• What the task requires: What you give must be exactly the lines of the material from the first through the line that contains "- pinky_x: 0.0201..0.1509", inclusive, and no others.

• Supplied material:
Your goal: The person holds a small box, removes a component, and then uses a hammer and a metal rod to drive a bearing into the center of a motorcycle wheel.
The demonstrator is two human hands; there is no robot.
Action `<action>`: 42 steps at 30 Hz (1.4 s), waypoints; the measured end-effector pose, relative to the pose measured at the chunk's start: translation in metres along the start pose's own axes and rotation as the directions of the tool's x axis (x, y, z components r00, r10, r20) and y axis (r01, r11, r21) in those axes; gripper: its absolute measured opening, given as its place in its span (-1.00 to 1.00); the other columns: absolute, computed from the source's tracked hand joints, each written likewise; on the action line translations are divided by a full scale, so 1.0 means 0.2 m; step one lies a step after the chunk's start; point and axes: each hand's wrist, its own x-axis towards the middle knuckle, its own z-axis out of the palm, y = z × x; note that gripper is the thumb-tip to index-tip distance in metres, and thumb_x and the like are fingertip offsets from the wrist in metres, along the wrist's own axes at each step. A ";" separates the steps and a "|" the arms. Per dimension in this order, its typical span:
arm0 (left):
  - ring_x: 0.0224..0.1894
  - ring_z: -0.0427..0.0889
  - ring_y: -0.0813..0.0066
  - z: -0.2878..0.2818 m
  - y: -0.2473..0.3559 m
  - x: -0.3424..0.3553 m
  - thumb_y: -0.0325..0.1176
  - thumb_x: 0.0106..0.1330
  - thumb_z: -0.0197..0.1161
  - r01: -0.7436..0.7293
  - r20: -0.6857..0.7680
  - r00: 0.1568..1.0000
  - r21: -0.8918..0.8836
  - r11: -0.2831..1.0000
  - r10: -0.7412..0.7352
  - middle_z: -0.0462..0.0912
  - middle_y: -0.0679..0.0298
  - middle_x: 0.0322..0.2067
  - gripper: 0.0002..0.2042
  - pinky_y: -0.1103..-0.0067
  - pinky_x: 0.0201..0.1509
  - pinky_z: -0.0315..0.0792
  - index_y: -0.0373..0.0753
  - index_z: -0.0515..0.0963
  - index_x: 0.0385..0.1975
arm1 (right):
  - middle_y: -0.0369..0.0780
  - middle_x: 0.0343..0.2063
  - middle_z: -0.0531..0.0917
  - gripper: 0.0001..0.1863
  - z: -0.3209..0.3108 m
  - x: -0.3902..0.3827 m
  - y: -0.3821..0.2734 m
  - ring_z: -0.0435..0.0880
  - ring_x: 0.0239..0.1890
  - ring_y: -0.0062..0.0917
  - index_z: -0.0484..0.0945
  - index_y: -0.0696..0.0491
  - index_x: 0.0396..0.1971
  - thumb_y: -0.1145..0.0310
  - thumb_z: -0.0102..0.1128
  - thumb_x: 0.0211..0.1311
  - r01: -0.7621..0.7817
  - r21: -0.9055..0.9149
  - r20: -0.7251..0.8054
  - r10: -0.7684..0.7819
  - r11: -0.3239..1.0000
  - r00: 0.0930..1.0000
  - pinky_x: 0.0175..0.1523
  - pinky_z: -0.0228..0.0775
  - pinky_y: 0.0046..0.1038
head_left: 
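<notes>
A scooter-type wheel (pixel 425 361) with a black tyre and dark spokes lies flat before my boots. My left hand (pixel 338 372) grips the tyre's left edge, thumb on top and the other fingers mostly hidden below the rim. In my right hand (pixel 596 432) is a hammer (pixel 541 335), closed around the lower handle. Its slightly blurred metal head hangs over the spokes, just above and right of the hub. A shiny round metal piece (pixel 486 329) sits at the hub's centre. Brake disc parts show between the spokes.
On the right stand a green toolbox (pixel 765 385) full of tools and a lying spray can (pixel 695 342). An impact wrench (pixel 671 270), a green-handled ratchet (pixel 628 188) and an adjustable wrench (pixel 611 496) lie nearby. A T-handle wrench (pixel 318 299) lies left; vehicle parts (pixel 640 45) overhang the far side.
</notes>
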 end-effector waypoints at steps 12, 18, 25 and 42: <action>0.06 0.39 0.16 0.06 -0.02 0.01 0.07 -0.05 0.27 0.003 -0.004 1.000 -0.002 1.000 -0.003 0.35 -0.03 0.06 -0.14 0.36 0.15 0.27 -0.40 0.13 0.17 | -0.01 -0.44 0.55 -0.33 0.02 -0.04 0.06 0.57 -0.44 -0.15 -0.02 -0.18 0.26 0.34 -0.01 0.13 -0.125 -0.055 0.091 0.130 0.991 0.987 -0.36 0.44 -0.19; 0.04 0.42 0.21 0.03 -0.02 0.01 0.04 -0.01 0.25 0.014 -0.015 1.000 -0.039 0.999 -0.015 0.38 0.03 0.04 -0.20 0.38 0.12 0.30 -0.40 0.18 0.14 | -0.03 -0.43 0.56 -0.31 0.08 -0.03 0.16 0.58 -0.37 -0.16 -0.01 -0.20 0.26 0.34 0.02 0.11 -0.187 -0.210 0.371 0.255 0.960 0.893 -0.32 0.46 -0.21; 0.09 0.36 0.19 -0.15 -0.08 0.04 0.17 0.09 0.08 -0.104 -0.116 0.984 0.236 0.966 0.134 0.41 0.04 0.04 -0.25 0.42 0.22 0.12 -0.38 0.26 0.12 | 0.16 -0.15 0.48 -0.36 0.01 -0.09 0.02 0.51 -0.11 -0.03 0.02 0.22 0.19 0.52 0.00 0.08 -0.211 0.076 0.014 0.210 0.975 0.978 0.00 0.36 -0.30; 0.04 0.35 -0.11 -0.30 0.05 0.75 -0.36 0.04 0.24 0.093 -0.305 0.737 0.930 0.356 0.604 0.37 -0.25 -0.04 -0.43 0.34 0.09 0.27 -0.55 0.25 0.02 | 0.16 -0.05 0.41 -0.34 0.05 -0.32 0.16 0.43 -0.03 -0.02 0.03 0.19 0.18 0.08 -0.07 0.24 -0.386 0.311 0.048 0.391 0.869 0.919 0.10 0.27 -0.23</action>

• Answer for the task:
Your goal: The person holds a small box, removes a component, and then uses a hammer and a metal rod to drive a bearing into the center of a motorcycle wheel.
The demonstrator is two human hands; there is no robot.
Action `<action>`: 42 steps at 30 Hz (1.4 s), waypoints; the measured end-effector pose, relative to the pose measured at the chunk's start: translation in metres along the start pose's own axes and rotation as the directions of the tool's x axis (x, y, z components r00, r10, r20) and y axis (r01, r11, r21) in those axes; gripper: its absolute measured opening, given as its place in its span (-1.00 to 1.00); the other columns: absolute, computed from the source's tracked hand joints, each written likewise; on the action line translations are divided by a full scale, so 1.0 means 0.2 m; step one lies a step after the chunk's start; point and axes: each hand's wrist, its own x-axis towards the middle knuckle, its own z-axis out of the palm, y = z × x; note that gripper is the thumb-tip to index-tip distance in metres, and thumb_x and the like are fingertip offsets from the wrist in metres, along the wrist's own axes at each step. A ";" separates the steps and a "|" the arms. Per dimension in this order, its typical span:
arm0 (left):
  - ring_x: 0.0224..0.1894
  - ring_z: -0.0427..0.0889
  - ring_y: -0.0813..0.0066
  - z: -0.2878..0.2818 m
  - y: -0.2473..0.3559 m
  - x: -0.3424..0.3553 m
  - thumb_y: -0.0325..0.1176
  - thumb_x: 0.0106..0.1330
  - thumb_z: -0.0197..0.1161
  - r01: -0.7436..0.7293
  - r20: -0.6857..0.7680
  - r00: 0.1568..1.0000
  - r21: -0.8918..0.8836
  - r11: -0.2831..1.0000
  - r10: -0.7412..0.7352
  - middle_z: -0.0462..0.0912
  - middle_y: -0.0679..0.0298
  - middle_x: 0.0322..0.2067
  - gripper: 0.0002..0.2042
  - pinky_y: -0.1103..-0.0067
  - pinky_x: 0.0201..0.1509

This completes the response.